Une dernière brise

Publié le par jumellesloupes

Tel que l’avait écrit Proust, il éprouvait à parer son corps dolent. Il ployait sous le faix de l’approche de son décès, croulait sous les cicatrices de l’âge. Il tentait en vain d’euphoriser son esprit à travers diverses lectures et divers aliments exotiques, mais toujours reprenait le dessus ce tyrannique malaise qui l’incapacitait et le rendait presque comateux. Il s’évadait dans les salles de théâtre et le septième art, mais ce n’était que pour revenir plus brutalement à la réalité. Aussi, il n’avait d’autre choix que d’accepter sa fin et l’attendre avec toute la patience dont il disposait.

Cependant, la ville du musée du Guggenheim était trop agitée et bruyante pour que soit convenable son agonie. Il désirait une certaine oisiveté de son entourage pour pouvoir écrire et décrire sa propre mort avec force images et descriptions, mais son lieu de résidence nord-américain, ville où trônait la Statue de la Liberté, ne possédait pas ce calme et cette paix. La ville semblait en constante agitation, faite de bruits et de temps dont on ne disposait pas. Les millions de canaris motorisés en perpétuel mouvement et leur chant aggressant éveillaient les sens au lieu de les appaiser. Toutes les grandes villes étaient agitées, mais le centre commercial et financier de l’occident abritait plus d’esprits criards et de gens pressés, plus de marchands accaparants et d’ivrognes suppliants, plus d’odeurs sales et brunes, plus d’ombre et moins de soleil, moins d’arbres et plus de béton armé, bref, moins d’avantages et plus d’inconvénients que les autres grandes villes.

Voulant trouver quiétude, il se fit conduire dans divers havres de pureté, mais aucun ne convenait.

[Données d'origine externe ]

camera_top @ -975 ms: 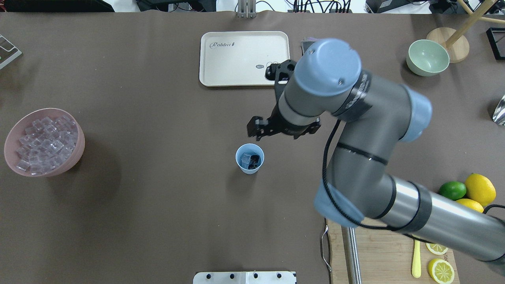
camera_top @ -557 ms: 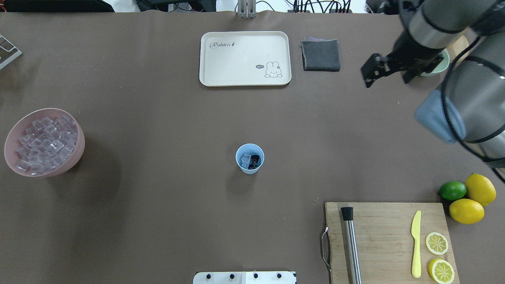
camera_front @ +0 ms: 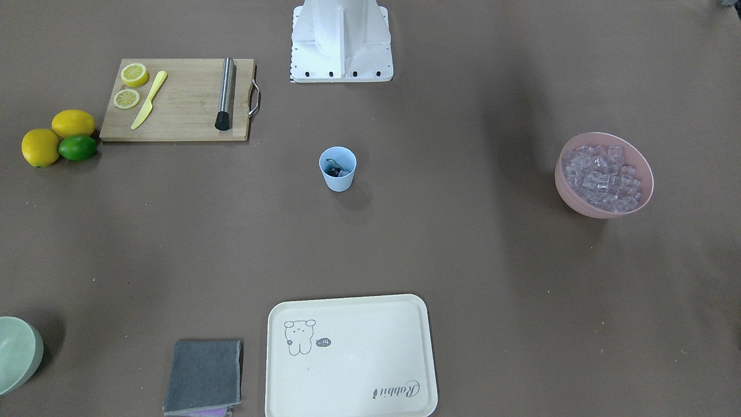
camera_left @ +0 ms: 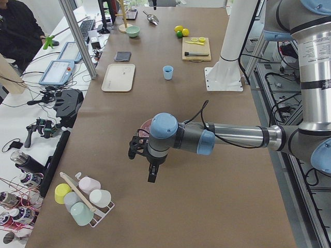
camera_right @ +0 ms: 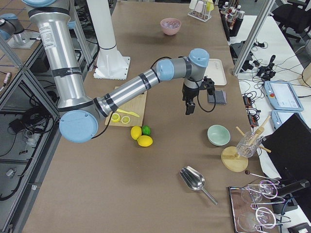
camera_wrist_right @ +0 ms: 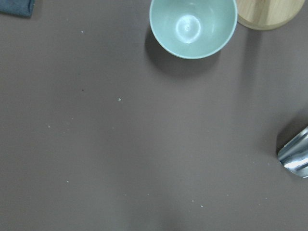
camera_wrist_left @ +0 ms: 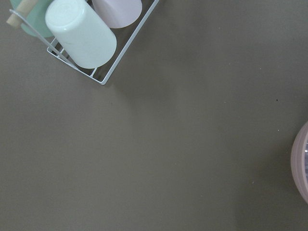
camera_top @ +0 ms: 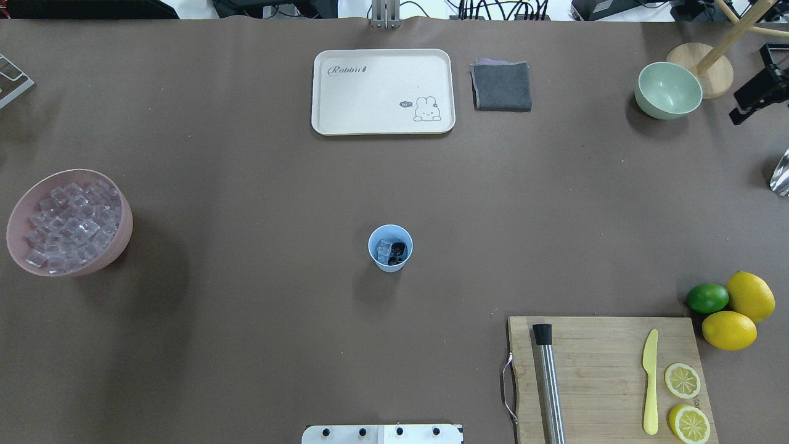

Aucune maison de retraite, aucun chalet, aucune résidence secondaire n’était assez immobile à son goût. Tous étaient certes magnifiques, naturellement entourés de verdure, mais toujours la route les rejoignaient et involontairement mais inévitablement le bruit citadin avec elle. Il alla même jusqu’à visiter le pays du septentrion pour trouver un abris de rondins en plein cœur de la forêt de conifères, et il trouva quelque chose de plaisant, alors il entreprit d’en faire l’achat.

L’objet de sa convoitise était situé en montagne, mais pas en montagne de très haute altitude, car cette montagne était luxuriante de verdure, de conifères et d’arbres feuillus, aux couleurs folles de l’automne. La seule route qui permettait d’y accéder n’était pas pavée, elle était faite de gravier d’une couleur jaune virant au ocre, et en dessous des plus gros morceaux de roche, le sol se changeait en sable fin et poussiéreux. Un grand lac limpide et mort, où l’eau ne vivait pas plus que les poissons, les grenouilles, les ouaouarons, les tétards et les nénuphars aux fleurs jaunes qui n’y habitaient pas. Ainsi, en s’installant dans ce nirvana d’air pur et de vent frais, il pourrait purifier ses poumons et les réapprovisionner en oxygène, chose qui, lui semblait-il, n’existait pas dans la ville de la Cinquième Avenue.

Il pourrait, dans sa nouvelle demeure, partir les matins de printemps à la recherche de têtes de violon encore jeunes et vertes, et les matins humide en quête de bolets énormes, de chanterelles si délicieuses, de morilles poreuses et autres champignons si succulents. Il pourrait entretenir un jardin si son corps ne le faisait pas trop gémir, il pourrait cueillir des baies de toutes sortes et admirer les fleurs sauvages qui ne poussent pas en ville.

Pendant un temps, il put le faire. Un temps étonnamment long, considérant son état de santé lamentable lorsqu’il se trouvait à la ville, comme si les arbres et le vent frais l’avaient rajeuni, comme si le fait de sa hauteur l’avait rapproché d’un Dieu qui, fier de son fils, l’avait récompensé par la prolongation d’une vie touchant à sa fin. Mais vint un jour où la maladie le pris et le cloua à son lit, et le fit dormir des semaines durant, pis finalement, vint le jour où il s’éteint, en forêt, sans fils ni héritage, sans famille ni proches ni voisins, ayant pour seule compagne la montagne sifflante, seul, mais heureux et le sourire aux lèvres.